Instructions to follow. Please count the lines in the listing below where the word "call" appears. Give the number only.

Recorded data.
Content starts

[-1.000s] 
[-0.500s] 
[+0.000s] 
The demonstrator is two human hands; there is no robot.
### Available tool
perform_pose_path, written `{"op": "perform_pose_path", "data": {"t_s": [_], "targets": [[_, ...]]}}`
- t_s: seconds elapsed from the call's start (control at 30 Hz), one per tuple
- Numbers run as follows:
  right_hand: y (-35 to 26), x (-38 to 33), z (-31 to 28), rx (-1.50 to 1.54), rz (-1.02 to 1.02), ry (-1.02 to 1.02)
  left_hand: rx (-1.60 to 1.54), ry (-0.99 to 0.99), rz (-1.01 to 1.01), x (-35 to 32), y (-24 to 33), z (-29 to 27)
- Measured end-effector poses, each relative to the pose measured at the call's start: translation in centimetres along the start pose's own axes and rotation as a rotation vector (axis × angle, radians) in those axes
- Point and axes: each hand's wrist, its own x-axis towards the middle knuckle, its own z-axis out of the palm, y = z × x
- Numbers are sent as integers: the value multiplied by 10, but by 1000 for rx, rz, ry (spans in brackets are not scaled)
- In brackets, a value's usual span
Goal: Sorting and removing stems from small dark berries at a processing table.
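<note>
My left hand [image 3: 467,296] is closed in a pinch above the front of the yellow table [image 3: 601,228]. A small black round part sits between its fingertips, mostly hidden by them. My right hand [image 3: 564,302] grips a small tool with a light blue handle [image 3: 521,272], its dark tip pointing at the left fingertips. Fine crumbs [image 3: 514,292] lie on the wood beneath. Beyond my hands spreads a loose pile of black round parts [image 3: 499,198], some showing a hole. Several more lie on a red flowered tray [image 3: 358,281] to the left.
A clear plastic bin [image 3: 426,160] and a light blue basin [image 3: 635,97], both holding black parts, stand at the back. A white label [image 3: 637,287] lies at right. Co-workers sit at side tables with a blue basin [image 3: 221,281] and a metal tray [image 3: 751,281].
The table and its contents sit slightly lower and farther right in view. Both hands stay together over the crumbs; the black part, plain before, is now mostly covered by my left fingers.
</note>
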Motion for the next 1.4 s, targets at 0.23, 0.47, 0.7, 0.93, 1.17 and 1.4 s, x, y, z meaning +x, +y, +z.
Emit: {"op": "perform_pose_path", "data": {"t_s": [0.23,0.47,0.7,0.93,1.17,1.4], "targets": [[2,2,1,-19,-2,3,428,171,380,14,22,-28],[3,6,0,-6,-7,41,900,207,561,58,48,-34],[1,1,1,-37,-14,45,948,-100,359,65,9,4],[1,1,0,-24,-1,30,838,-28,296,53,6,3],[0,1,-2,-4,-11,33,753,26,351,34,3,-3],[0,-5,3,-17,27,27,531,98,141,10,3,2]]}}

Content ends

Written response. 2